***
Нашёл по интернету брата из Рязани. Троюродного. «Привет!» – «Привет!» – «Как живёшь?» – «Да как-то так»… Дальнейшая переписка не состоялась.
***
Православные священники, дующие чай из блюдца или дующие на чай в блюдце, а? Как оно, как лучше-то? Православные евреи считают себя чуть выше и на то имеют основания, все основания считать себя чуть выше обычного православного, совершенно бесславного, хоть и крещённого. Крестик? Память о детской истой вере, внушённой доброй мамочкой. Добрая моя, ласковая мама, где мы потерялись? Как это произошло, что в разных оказались полушариях Вселенной? Будто между нами разорвали на части Россию, и обрывками её подтирают черти задницы? О, услышишь же боль мою! Где тот пьяный отец, где наш пьяный отец?! Где Бог и невеста его в свадебной фате?! Это я пьяный под столом, мама, я пьяный под столом, как в детстве, мама, заснул под столом, совсем под столом, вместе с игрушками, ищешь-ищешь, не можешь найти. Первый снег, мама, первый снег. Я отнесу ножик обратно на кухню, хорошо, я послушный, мама. Они не смогут ничего, больше ничего сделать с душой, если сами мы, если сами не отдадим её. Врачи лезут мне в рот железяками, они рвут язык без наркоза, о, мама-мама, разве это больно? Посмотри, я смеюсь ошалело, мне ещё лучше, и слёзы текут совсем не потому, совсем по другому поводу. Сегодня ведь праздник, переименованный день Революции.
***
Там за комодом спрятался семит. Я чувствую его по запаху. Он пахнет кислым сыром. Генерал-полковник Афанасьев продал Родину в сорок лет. Сукин выскребыш!
***
Может, все они и любили меня своими слабыми жалкими сердчишками и даже те другие, плохие, любили меня, прощая, своими коварными злыми сердцами, а я не любил никого по отдельности своим огромным всеобъемлющим сердцем.

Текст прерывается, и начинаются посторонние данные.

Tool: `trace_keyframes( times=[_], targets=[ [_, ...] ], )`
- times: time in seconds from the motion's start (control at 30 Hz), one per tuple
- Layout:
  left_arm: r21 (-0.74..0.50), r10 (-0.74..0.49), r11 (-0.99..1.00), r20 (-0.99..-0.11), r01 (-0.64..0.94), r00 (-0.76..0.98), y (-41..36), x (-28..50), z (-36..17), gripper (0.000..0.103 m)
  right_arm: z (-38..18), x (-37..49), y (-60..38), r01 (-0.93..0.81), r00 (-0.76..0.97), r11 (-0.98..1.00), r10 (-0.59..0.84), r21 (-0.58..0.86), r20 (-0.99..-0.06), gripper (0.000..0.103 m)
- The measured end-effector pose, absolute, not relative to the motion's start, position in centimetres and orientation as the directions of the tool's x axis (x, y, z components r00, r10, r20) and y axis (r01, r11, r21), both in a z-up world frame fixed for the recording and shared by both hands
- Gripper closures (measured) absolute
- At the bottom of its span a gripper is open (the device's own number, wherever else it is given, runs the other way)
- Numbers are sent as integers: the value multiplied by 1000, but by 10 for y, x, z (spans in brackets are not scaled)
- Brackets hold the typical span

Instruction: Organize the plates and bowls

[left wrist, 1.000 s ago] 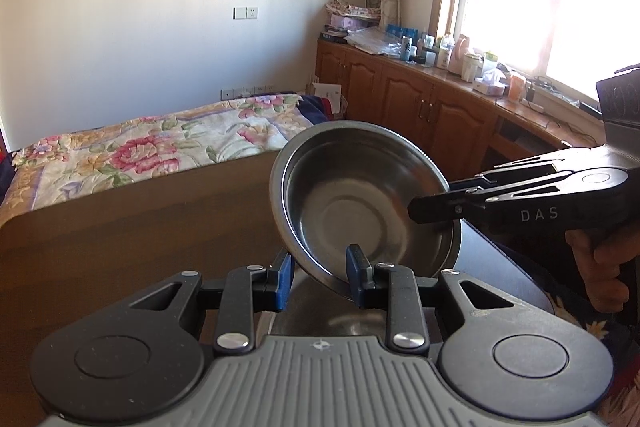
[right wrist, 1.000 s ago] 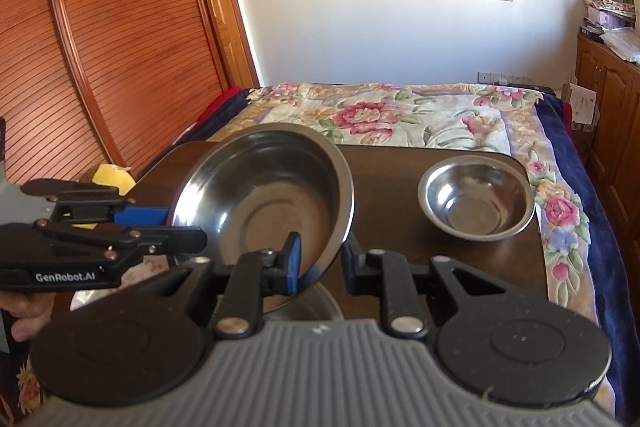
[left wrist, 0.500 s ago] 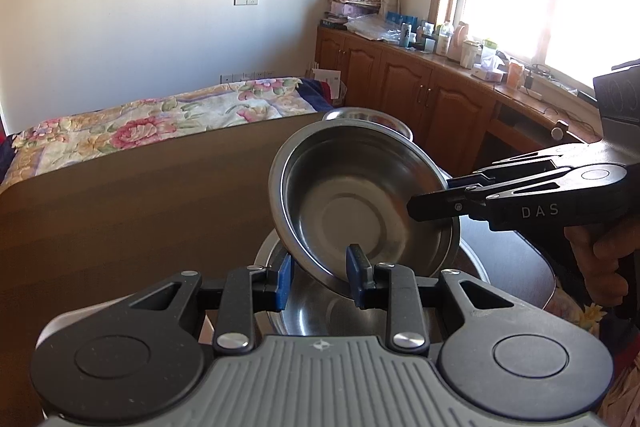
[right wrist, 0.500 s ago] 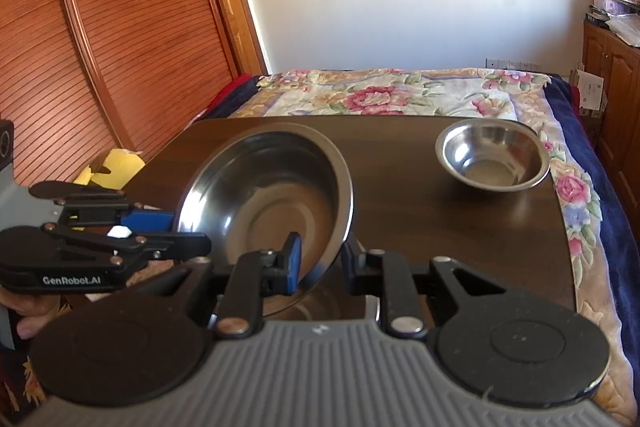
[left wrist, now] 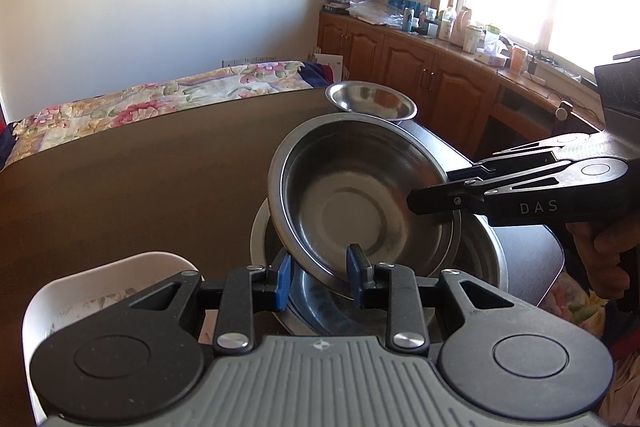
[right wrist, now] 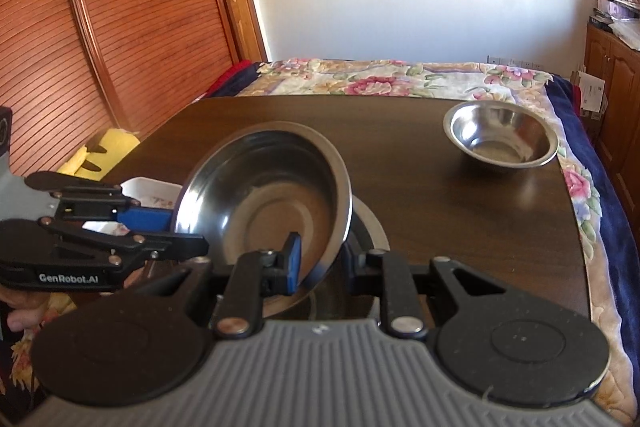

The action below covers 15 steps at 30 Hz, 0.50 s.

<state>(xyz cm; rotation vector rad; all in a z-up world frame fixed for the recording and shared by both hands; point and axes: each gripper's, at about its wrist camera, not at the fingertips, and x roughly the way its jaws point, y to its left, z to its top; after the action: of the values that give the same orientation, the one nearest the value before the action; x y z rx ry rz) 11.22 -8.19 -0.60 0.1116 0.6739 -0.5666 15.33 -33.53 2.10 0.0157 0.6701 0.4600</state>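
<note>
Fig. legend — two wrist views, one moment. We hold a steel dish [left wrist: 360, 203] tilted above the table [left wrist: 140, 187], w/ both tongs clenched on its rim. The left gripper [left wrist: 318, 279] pinches the near edge: blue pads either side of the rim, one inside the dish, one outside. The right gripper [left wrist: 424, 201] comes in from the right of the left view and bites the rim's right side; seen from its own camera, the right gripper [right wrist: 320, 261] straddles the dish [right wrist: 264, 203] edge likewise, while the left gripper [right wrist: 184, 231] reaches in from the left.

Directly under the tilted dish sits a larger steel basin [left wrist: 476, 259], partly hidden; whether the dish touches it we cannot tell. At the table's far right corner stands a small steel bowl [right wrist: 500, 139] — upright, well apart from the held dish. A white dish [left wrist: 80, 291] w/ floral print lies near the left gripper, at the near left edge of the table. Behind the table: a bed w/ flowered cover [right wrist: 380, 79].
</note>
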Motion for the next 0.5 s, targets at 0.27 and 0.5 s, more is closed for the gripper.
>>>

Иоанн Федотов. Стерпский молитвенный старец.
***
Солнце на реке плавает блёстками, как кусок не растворившегося масла в каше. Всю ночь у меня было чувство, будто бес проел дыру в грудине и высасывает сквозь неё сердце. Оно таяло, превращаясь в слёзы, в плесень на губах, в раскаяния и бешеную предсмертную радость самоупоения.
***
Птицы знают, что делать: чтобы не случилось – они ищут зёрнышко – прокорм.
***
Чтобы поверить, надо разрушить. Вылезая каждый раз после очередной бомбёжки из своего укрытия, я вижу развалины и дым. Но, садясь на пенёк и обхватив руками поседевшую голову, словно немец на знаменитой фотографии, я как раз таки вспоминаю, что вот сейчас-то и самое время прийти Богу, – сейчас, когда я, человек, сделал уже всё что мог. Время взмолиться – ужаленной в жопу собакой завыть и учтиво пригласить действовать Бога, у которого – теперь-то мне это совершенно ясно – понятия о том, куда, как и чего гораздо выше моих людских. Шире его представления об этом, и мне жалкому дураку и разрушителю не остаётся ничего, как признать себя виновным во всём и – нет − не отойти в сторонку, а, вежливо взяв за руку Бога, препровести его сюда − посмотреть на то, что он сотворил и что я натворил.